Wikipedia:Knowledge gaps in women's health/Task lists/Research questions
RQ1
[edit]During the WikiWomenCamp, a discussion point was raised where women are often 'victimized' on Wikipedia while men are shown to have 'achievements'. This is a very difficult hypothesis to test, and there has not been much research in this area. So, I have been thinking about doing some simple tests to find out if this is the case. I found an idea that might give us an indication of whether women are disproportionately victimized. On English Wikipedia, there is an entire class of articles starting with 'Murder of..', 'Disappearance of..', 'Kidnapping of..' etc, which indicate victimization. For example, in the article 'Murder of Vandana Das', the person 'Vandana Das' is notable only because of her death and otherwise not notable.
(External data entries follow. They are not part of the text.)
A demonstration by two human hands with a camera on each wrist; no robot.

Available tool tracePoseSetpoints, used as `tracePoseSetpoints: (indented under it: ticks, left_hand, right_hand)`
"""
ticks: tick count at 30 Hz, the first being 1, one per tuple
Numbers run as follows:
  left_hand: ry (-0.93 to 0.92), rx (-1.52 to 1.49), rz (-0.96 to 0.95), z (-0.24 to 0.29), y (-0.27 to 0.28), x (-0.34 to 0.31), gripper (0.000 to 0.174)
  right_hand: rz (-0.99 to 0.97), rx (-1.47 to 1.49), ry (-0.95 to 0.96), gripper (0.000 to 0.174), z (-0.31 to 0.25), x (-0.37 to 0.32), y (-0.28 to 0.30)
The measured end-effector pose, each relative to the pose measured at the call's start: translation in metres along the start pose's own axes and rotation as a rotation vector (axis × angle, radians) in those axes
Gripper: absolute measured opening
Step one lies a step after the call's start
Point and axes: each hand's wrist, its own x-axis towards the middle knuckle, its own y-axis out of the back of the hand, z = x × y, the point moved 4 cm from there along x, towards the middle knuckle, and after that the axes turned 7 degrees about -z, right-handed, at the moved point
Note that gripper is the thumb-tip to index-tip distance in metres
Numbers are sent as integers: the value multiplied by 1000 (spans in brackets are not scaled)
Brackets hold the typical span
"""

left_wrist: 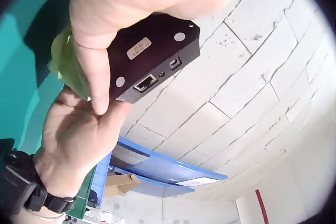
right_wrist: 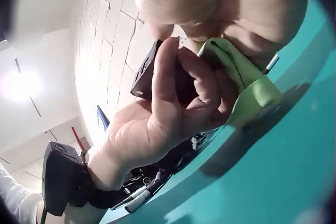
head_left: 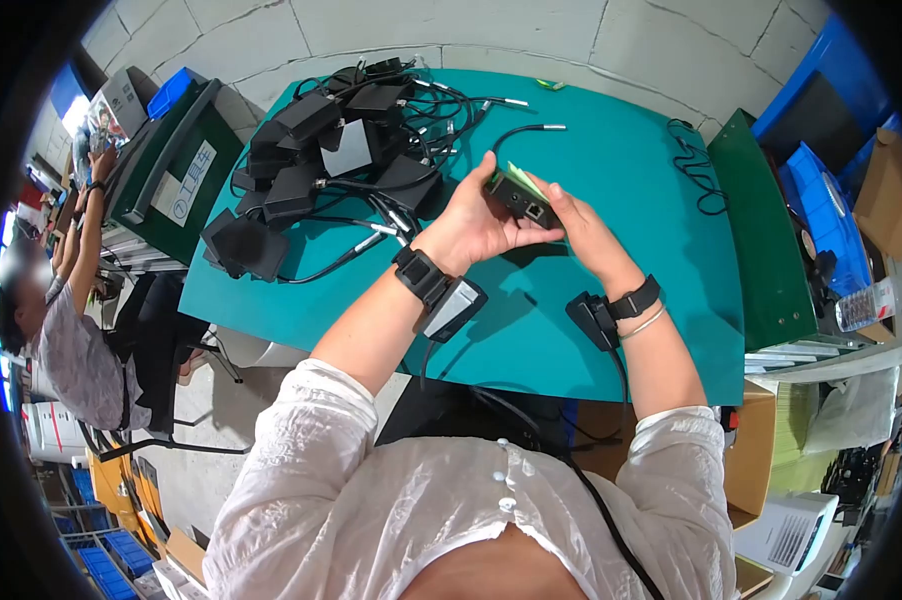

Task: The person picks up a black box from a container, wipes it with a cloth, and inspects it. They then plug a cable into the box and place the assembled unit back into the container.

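Observation:
My left hand (head_left: 466, 222) grips a flat black electronic box (head_left: 506, 192) above the table. A network port, a small round hole and a power socket line one edge of the box (left_wrist: 152, 58) in the left wrist view, with a small label and two pale round stickers on its face. From the other side, my right hand (head_left: 589, 238) holds a light green cloth (right_wrist: 249, 95) against the box. Its folds hang between the two hands in the right wrist view, where the left fingers (right_wrist: 168, 71) curl over the box.
A heap of black boxes (head_left: 296, 190) with cables and silver connectors covers the left of the green table (head_left: 631, 330). A thin black cable (head_left: 706, 170) lies at the right edge, beside a green cabinet (head_left: 751, 240). Another person (head_left: 81, 340) sits at the far left.

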Motion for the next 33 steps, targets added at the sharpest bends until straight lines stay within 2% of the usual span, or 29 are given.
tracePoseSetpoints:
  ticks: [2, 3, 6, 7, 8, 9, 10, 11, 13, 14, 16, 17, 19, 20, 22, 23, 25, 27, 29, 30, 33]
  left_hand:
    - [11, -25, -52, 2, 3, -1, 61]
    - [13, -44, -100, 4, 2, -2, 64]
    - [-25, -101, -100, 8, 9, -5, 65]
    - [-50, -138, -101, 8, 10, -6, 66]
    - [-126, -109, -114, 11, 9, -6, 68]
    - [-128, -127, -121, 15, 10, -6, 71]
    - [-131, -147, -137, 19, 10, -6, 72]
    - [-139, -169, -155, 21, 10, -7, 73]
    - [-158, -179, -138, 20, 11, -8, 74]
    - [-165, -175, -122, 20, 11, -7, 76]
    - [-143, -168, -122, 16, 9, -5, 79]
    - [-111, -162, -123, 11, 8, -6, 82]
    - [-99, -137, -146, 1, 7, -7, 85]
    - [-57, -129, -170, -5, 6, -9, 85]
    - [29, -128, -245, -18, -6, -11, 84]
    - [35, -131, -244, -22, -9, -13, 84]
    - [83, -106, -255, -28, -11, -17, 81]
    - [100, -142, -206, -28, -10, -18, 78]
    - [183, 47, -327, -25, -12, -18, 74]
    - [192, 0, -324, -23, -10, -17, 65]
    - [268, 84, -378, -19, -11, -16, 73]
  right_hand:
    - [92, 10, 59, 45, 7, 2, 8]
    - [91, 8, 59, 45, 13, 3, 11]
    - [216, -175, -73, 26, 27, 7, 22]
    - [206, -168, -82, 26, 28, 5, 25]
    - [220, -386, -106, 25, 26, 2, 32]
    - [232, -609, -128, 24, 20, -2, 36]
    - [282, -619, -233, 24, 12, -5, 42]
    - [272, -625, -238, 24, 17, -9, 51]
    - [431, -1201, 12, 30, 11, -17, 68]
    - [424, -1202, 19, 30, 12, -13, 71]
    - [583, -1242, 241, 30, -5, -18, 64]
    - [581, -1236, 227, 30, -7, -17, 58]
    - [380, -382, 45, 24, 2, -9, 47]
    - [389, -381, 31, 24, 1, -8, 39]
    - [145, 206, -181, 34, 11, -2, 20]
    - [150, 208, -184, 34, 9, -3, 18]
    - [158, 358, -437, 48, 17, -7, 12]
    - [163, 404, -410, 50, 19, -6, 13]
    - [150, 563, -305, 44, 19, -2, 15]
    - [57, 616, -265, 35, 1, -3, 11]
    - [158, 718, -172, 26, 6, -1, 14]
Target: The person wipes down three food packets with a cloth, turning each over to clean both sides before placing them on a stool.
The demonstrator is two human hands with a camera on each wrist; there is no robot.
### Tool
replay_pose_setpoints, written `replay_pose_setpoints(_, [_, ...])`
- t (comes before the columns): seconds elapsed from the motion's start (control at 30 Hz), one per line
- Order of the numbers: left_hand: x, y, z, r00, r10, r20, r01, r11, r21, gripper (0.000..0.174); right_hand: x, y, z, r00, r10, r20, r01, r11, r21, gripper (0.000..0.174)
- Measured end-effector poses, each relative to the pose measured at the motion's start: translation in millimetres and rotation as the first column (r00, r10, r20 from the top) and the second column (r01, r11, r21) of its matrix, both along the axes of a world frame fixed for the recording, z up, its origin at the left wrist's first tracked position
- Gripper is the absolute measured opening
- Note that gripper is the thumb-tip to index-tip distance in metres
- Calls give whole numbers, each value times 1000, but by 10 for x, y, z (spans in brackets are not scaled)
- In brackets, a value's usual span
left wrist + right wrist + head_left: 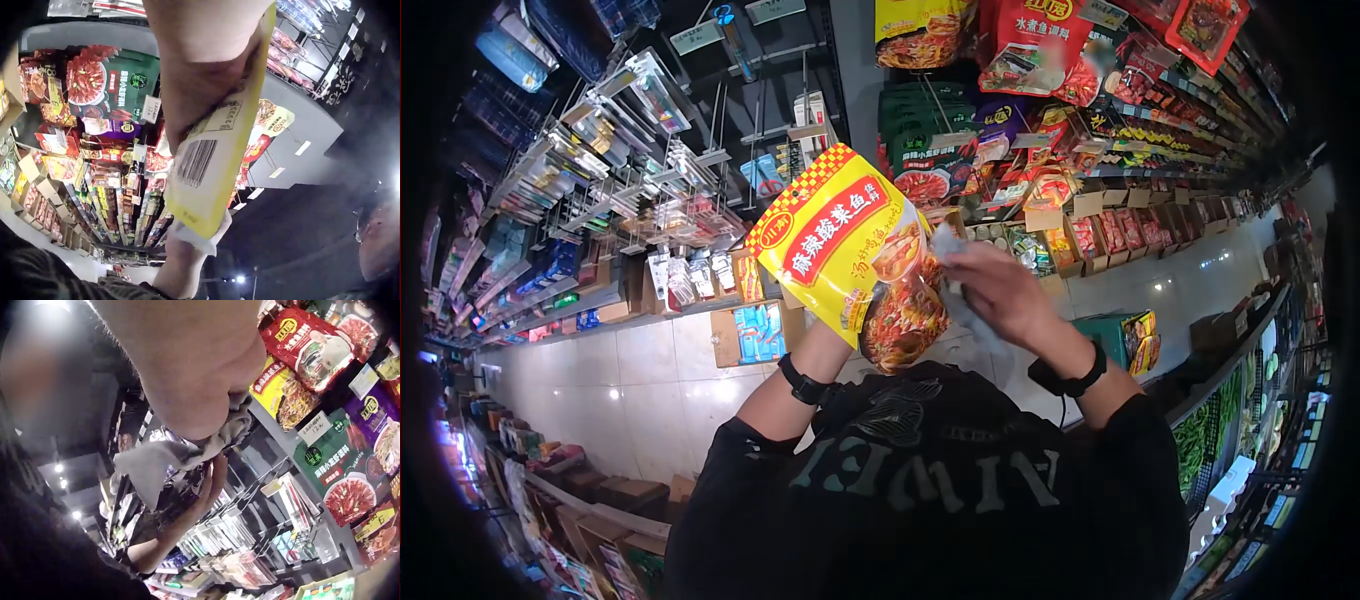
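Note:
A yellow seasoning packet point(830, 240) with a red label and a picture of a fish dish is held up before the chest, tilted. My left hand point(203, 87) grips it from behind, mostly hidden by the packet in the head view. Its pale back with a barcode faces the left wrist view. At the packet's right edge, my right hand point(1000, 285) holds a grey cloth point(153, 465) bunched under the fingers, with the cloth up against the packet's front. A loose end of the cloth hangs down in the right wrist view.
Hanging seasoning packets point(1035, 50) fill the rack ahead, with green packets point(930, 140) below. Pegs with small goods point(660, 200) line the left. An open carton of blue packs point(755, 335) stands low in front, and a green box point(1125, 340) sits at the right.

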State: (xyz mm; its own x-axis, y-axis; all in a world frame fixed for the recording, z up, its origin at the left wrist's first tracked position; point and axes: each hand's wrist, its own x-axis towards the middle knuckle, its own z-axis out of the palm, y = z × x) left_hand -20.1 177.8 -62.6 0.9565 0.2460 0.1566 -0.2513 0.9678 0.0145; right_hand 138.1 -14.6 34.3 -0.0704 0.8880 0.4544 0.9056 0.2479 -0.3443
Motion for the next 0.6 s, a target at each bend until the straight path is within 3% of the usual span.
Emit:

Therefore, the murders of already notable individuals do not usually appear as a separate article but as a section in their individual pages (information regarding the murder of Gauri Lankesh is given as a section in the article about her). There are, of course, exceptions if the notable individual's murder was a landmark event (such as Assassination of John F. Kennedy). I wrote a code on Quarry to extract the list of articles starting 'Murder of..', 'Assassination of ..' etc. Together, they constitute over 5000 articles. Now, I want to categorize them based on sex. Now, this is very hard to do because most of the 'Murder of..' articles have no indications of the sex of the murdered individual added on Wikidata. So, it is going to be a difficult task to read through the actual Wikipedia articles manually. After the sex mapping is done, I would like to see if there are significant differences in the number of female vs male articles (assuming that non-binary individuals are too few amount to a statistically significant number). I also want to compare this data with the existing homicide data, and see if Wikipedia is reporting female murders disproportionate to that is happening in reality. Any ideas on NLP or other best practices to classifiy the list of 5000 + articles based on their sex?